# a simple fractal using Paper.js

Currently I’m trying to get a bit more JavaScript and HTML5 exposure (no use denying it I guess – it’s here to stay) and found the Paper.js framework which seems to be really nice.

An easy way to test a vector-based framework often are fractals where you can get visual pleasing images that are easy to generate and are often very taxing on the frameworks and render-engines.

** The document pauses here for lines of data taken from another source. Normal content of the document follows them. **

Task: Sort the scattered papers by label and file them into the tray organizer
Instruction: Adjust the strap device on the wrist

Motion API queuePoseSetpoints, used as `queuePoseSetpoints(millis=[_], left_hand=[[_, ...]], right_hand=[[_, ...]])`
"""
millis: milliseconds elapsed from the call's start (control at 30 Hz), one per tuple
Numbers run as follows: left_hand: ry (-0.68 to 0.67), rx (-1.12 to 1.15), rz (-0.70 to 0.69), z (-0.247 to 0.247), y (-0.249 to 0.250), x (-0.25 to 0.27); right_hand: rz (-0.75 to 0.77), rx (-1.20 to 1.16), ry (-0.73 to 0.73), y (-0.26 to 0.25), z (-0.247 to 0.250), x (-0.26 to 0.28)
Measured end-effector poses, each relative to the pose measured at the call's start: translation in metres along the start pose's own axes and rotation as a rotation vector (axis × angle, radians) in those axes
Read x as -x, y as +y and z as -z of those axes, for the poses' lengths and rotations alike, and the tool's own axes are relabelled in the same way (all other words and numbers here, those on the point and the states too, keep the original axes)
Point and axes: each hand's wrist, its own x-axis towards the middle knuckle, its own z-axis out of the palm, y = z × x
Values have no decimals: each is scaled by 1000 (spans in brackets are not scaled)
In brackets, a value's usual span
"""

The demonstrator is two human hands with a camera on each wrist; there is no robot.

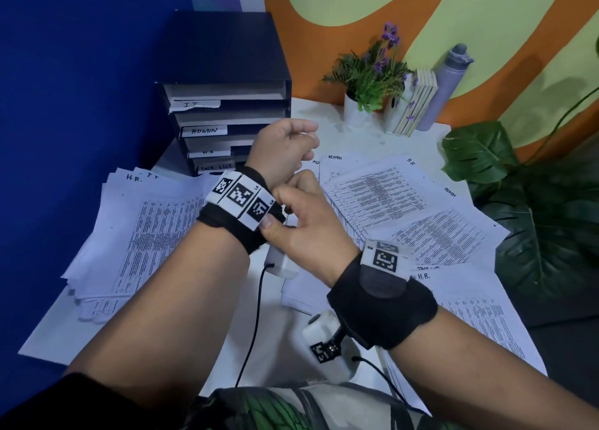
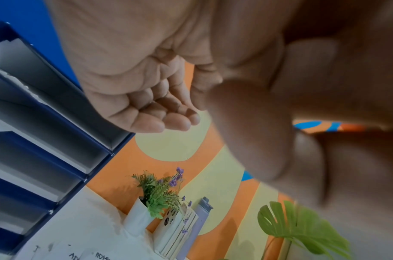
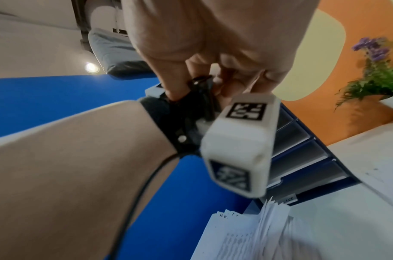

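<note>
Printed papers lie scattered over the white table, one pile on the left (image 1: 146,222) and a spread on the right (image 1: 405,209), with handwritten labels such as H.R. and ADMIN. The dark tray organizer (image 1: 227,57) stands at the back left, its trays tagged IT, ADMIN, H.R. and TASK LIST. My left hand (image 1: 285,144) is raised in front of the organizer, fingers loosely curled (image 2: 146,109), holding nothing. My right hand (image 1: 285,212) pinches the black strap (image 3: 199,86) of the band on my left wrist. Neither hand touches a paper.
A potted plant with purple flowers (image 1: 369,83), a few upright books (image 1: 415,102) and a grey bottle (image 1: 447,86) stand at the table's back. A big-leaf plant (image 1: 534,222) crowds the right edge. A blue wall runs along the left. A black cable (image 1: 256,316) hangs from my left wrist.
</note>
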Motion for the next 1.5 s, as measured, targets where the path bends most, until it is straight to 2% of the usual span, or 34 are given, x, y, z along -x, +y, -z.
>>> queuePoseSetpoints(millis=[133, 200, 367, 433, 500, 633, 733, 967, 1033, 1133, 1267, 1367, 1500], left_hand=[[-29, -6, -18, -9, 0, -1], [-40, -10, -20, -10, 0, -3], [-14, -17, -7, -4, -1, -12], [-10, -22, -7, -3, -1, -14], [-16, -31, -15, -5, -1, -15], [-13, -41, -31, -10, -2, -15], [-12, -29, -20, -12, -3, -14], [-10, 23, 44, -3, -3, -19], [-9, 25, 38, -2, -2, -18], [-4, 36, 35, -2, -1, -17], [0, 43, 37, -4, -2, -15], [-7, 24, 29, -5, -2, -13], [-3, 1, 32, -7, -3, -11]], right_hand=[[-55, -86, 151, 1, -9, 3], [-40, -75, 165, 4, -9, 1], [103, 46, 22, 11, 5, -6], [143, 79, 8, 16, 10, -10], [125, 56, 23, 17, 11, -12], [-36, -52, 89, 13, 4, -10], [-70, -35, 124, 10, -1, -9], [63, 167, -59, 12, 9, -11], [82, 217, -63, 10, 8, -11], [50, 303, -25, 4, 1, -11], [-1, 393, 116, 0, -12, -5], [1, 378, 220, -1, -19, 0], [-26, 315, 271, -1, -23, 2]])
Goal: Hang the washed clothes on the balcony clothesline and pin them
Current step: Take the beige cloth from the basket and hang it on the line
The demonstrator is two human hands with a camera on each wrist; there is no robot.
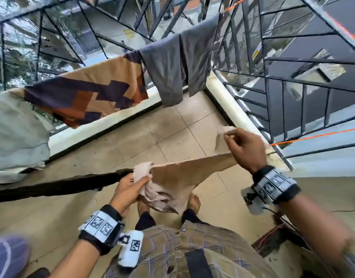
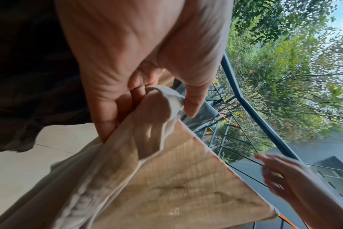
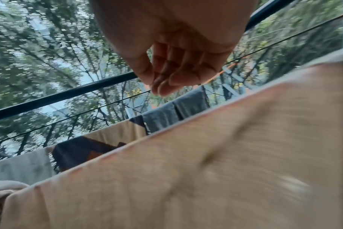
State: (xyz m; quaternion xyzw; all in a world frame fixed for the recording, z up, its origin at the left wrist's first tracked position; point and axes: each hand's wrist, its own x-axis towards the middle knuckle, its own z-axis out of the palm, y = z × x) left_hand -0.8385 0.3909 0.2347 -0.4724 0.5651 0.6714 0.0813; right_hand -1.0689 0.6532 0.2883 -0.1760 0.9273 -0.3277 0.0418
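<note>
While a bunched corner of the tan cloth (image 1: 178, 177) is gripped by the left hand (image 1: 130, 189), its far edge is pinched by the right hand (image 1: 244, 147). It is held stretched above the tiled floor (image 1: 132, 141), near the orange clothesline (image 1: 313, 137).

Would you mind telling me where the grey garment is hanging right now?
In the head view, the grey garment hangs over the clothesline at upper centre, immediately right of the patterned cloth, near the balcony railing's corner.
</note>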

# The fractal’s construction

The easiest one I can think of is Sierpinski’s triangle:

It’s really easy to generate:

given 3 Points (of a triangle) A, B, C just create the midpoints on AB, AC and BC and create 3 new triangles (A, AB, AC), (AB, B, BC) and (AC, BC, C) from it – repeat recursively for each of those and you’ve got your fractal:

# Implementing this using Paper.js

After all this is very straight-forward, as Paper.js is capable of performing basic vector.operations – so all there is to do is including the paper.js script into your page, adding a canvas-element in the body and doing the drawing in a special “text/paperscript” script:

<html xmlns="http://www.w3.org/1999/xhtml">
<title>Simple Fractal with Paper.Js</title>

<script type="text/javascript" src="Assets/paper.js"></script>
<script type="text/paperscript" src="Fractal.js" canvas="myCanvas"></script>

<body>
<canvas id="myCanvas" resize="true"></canvas>
</body>
</html>



Here is the code for the fractals-drawing (fractal.js):

function genFractal (a, b, c, depth) {
if (depth == 0) drawTriangle(a, b, c);
else {
var ab = (a + b) / 2;
var ac = (a + c) / 2;
var bc = (b + c) / 2;

genFractal(a, ab, ac, depth - 1);
genFractal(ab, b, bc, depth - 1);
genFractal(ac, bc, c, depth - 1);
}
}

function drawTriangle(a, b, c) {
var path = new Path();
path.strokeColor = 'red';
path.moveTo(a);
path.lineTo(b);
path.lineTo(c);
path.lineTo(a);
}

genFractal(new Point(10, 610), new Point(610, 610), new Point(310, 10), 7);



As you can see it’s very easy – just create the new points, generate another iteration of triangles and draw them on the final recursion depth – this will produce the red triangle you see above.